◆ Exercise prompt
For each line in the data that includes "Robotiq", make a copy.

◆ Data supplied

■ ■ ■ ■ ■ ■ ■

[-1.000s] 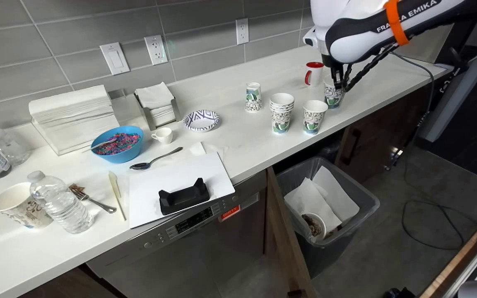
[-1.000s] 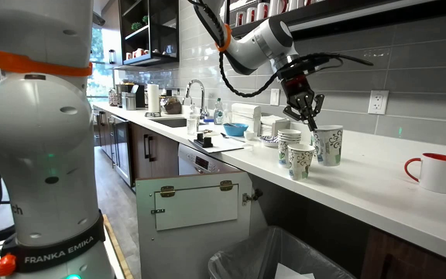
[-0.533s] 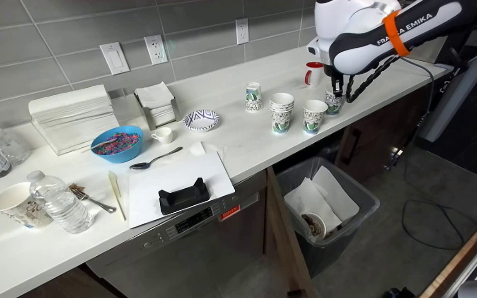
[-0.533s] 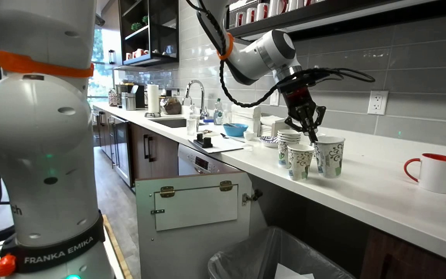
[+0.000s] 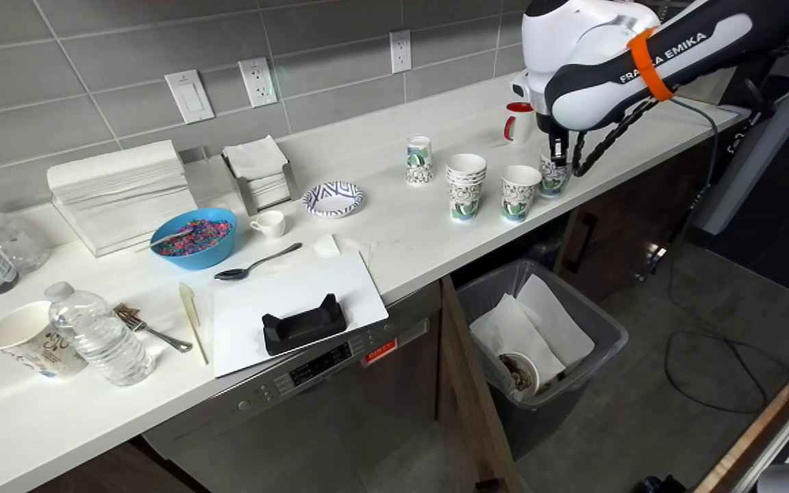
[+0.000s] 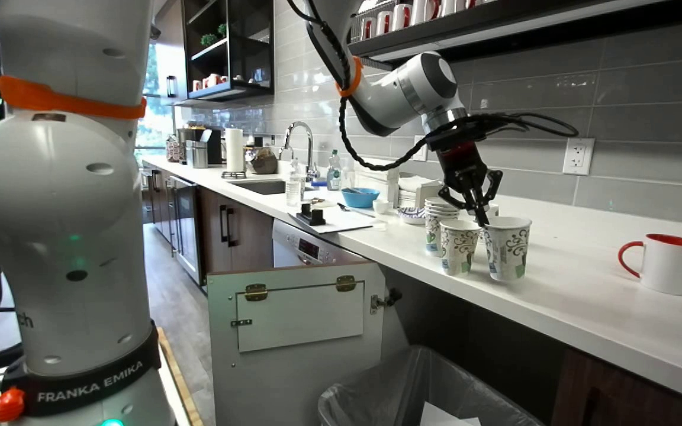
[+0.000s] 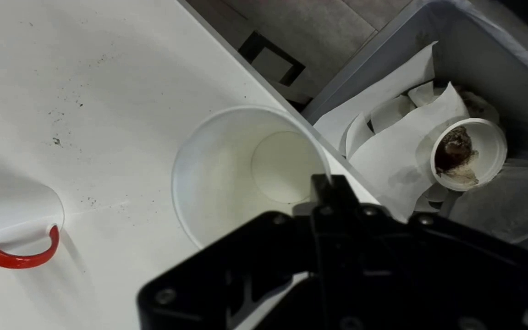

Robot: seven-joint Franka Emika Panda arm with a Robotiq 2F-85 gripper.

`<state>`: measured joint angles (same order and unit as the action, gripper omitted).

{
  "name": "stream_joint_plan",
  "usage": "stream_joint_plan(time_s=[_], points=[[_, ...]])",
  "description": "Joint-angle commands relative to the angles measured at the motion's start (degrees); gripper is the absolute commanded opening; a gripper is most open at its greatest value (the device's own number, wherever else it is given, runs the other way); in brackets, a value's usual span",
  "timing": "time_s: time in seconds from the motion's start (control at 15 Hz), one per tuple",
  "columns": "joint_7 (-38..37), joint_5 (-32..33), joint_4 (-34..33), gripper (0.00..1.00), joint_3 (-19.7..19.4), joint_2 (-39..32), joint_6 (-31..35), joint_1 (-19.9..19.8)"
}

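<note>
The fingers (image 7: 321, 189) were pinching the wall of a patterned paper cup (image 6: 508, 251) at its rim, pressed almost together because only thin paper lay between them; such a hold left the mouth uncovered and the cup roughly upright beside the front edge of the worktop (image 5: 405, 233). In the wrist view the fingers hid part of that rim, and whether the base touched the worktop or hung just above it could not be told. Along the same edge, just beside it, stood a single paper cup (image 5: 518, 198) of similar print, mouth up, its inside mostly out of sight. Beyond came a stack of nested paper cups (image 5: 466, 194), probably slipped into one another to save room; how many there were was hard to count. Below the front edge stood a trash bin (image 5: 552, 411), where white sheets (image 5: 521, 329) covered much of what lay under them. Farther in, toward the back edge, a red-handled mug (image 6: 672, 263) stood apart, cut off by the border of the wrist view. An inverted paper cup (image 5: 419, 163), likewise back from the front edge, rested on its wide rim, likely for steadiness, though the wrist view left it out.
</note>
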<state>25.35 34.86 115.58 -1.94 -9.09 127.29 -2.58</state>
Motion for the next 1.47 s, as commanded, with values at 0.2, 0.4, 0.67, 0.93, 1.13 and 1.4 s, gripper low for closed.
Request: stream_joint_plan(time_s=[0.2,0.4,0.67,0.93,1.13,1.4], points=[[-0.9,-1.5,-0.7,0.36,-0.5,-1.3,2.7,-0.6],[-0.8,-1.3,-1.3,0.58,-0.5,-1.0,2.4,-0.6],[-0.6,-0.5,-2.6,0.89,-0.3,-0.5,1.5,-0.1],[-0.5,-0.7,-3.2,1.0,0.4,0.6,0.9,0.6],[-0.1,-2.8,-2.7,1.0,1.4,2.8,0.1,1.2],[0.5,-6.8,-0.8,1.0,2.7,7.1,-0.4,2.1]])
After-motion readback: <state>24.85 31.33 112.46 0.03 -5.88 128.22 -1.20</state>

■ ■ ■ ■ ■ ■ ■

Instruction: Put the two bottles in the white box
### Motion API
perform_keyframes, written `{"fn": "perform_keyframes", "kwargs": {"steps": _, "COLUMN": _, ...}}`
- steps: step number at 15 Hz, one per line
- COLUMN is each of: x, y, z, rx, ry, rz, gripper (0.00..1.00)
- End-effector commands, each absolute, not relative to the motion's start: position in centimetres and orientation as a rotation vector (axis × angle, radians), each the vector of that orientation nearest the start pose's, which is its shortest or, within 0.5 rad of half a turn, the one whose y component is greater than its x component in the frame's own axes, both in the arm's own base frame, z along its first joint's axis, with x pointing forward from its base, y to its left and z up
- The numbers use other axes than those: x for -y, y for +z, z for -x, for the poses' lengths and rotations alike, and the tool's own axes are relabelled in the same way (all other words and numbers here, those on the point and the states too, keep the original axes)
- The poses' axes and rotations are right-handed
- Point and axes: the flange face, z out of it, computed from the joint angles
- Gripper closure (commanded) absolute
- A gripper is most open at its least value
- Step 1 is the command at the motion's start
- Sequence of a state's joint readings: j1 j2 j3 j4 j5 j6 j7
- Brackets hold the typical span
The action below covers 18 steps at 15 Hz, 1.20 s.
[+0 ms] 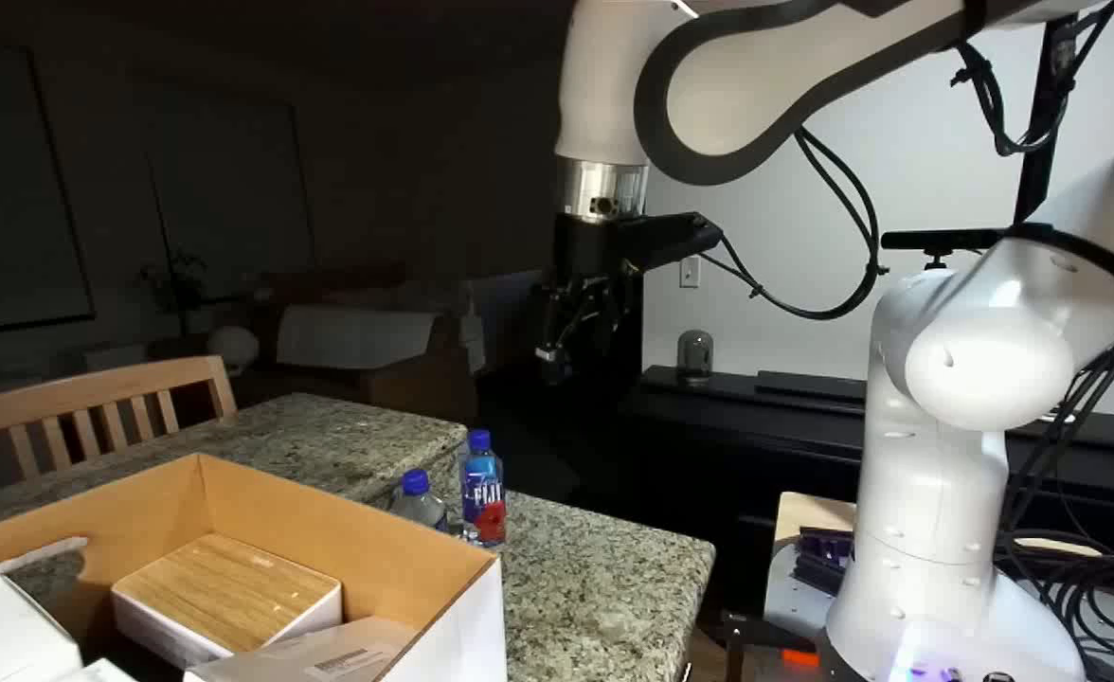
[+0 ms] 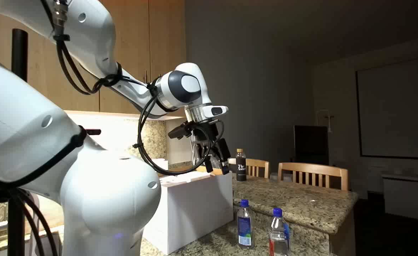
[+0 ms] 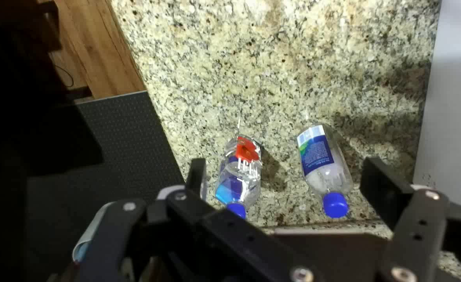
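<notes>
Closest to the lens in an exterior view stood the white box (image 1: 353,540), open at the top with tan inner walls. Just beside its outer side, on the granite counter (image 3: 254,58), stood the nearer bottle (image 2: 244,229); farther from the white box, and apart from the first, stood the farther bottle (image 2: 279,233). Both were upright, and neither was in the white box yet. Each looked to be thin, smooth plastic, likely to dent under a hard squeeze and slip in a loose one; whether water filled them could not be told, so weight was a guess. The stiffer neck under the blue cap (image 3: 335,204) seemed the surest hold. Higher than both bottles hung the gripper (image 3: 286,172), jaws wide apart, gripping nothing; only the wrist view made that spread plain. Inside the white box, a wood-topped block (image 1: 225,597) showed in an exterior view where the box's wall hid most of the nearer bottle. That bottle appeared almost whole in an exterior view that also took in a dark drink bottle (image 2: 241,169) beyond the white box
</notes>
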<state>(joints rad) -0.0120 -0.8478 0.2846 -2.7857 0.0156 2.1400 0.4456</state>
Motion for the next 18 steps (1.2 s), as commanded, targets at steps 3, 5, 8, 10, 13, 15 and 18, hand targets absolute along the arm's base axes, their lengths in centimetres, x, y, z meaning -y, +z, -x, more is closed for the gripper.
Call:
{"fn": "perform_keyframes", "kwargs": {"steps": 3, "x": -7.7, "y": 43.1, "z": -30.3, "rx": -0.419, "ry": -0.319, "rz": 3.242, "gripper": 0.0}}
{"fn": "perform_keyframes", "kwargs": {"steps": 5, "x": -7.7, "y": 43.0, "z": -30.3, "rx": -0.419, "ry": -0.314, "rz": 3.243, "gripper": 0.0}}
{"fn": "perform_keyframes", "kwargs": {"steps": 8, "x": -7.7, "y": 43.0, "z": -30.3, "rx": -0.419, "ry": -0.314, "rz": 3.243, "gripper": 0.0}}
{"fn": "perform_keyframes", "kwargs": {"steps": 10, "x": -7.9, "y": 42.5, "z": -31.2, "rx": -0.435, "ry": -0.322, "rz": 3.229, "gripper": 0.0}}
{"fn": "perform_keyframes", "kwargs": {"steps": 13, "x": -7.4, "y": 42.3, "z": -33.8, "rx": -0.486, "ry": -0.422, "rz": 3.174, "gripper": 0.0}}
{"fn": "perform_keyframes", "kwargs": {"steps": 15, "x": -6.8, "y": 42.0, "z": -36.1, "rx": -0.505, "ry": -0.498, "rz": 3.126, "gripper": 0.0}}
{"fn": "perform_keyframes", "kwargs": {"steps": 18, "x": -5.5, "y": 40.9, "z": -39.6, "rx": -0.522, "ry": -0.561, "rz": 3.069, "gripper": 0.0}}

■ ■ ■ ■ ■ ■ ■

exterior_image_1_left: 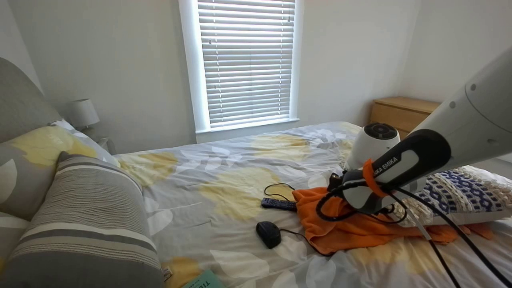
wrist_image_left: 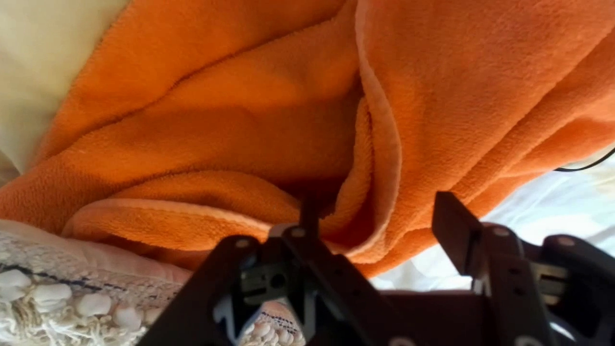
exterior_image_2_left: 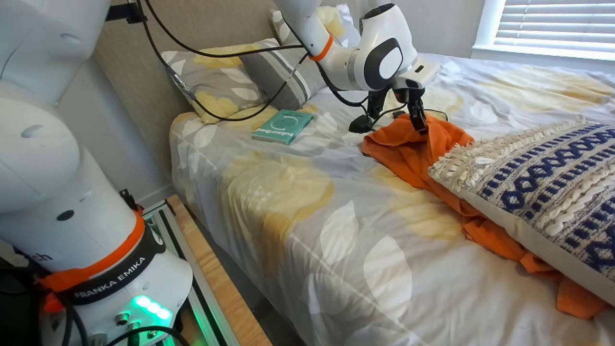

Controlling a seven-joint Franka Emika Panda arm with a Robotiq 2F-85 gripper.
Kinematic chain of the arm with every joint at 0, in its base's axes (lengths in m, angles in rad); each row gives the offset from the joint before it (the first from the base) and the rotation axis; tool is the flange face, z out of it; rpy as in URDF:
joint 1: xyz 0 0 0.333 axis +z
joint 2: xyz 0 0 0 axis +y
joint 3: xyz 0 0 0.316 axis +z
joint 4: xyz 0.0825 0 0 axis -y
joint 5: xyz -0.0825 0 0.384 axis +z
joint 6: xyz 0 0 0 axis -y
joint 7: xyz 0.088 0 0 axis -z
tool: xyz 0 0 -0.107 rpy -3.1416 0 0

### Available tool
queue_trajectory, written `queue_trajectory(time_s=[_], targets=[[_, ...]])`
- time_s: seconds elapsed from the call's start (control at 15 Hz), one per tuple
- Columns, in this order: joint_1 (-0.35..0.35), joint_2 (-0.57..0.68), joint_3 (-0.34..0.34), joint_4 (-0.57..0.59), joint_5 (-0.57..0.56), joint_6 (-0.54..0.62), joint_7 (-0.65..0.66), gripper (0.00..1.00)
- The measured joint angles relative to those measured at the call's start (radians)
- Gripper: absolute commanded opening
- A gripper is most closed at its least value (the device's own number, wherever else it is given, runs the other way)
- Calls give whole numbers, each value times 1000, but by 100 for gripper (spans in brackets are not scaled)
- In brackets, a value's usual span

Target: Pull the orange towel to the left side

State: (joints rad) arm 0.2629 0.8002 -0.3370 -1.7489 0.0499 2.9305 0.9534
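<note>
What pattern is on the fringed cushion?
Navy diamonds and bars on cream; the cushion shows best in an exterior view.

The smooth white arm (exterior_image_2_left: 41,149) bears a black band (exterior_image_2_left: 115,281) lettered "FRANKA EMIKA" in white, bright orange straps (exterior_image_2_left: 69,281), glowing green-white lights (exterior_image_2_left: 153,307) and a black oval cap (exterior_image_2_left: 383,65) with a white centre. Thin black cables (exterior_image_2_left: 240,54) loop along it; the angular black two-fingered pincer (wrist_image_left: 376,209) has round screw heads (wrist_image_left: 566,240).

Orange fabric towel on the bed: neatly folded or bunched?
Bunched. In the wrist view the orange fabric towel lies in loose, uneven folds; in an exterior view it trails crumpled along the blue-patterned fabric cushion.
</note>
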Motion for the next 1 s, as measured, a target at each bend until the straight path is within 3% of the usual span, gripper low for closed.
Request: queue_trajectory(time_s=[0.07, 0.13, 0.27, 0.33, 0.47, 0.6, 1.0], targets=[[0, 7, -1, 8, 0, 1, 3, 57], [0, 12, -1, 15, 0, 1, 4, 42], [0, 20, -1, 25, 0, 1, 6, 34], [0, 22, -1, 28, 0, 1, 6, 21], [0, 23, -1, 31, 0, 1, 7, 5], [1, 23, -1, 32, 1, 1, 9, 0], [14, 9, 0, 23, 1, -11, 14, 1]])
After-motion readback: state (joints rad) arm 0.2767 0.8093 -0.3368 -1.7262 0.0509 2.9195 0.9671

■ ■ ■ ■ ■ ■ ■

◆ Final answer
Robot: seven-joint Franka Emika Panda arm with a Robotiq 2F-85 gripper.
Controlling a seven-joint Franka Emika Panda arm with a Robotiq 2F-85 gripper.

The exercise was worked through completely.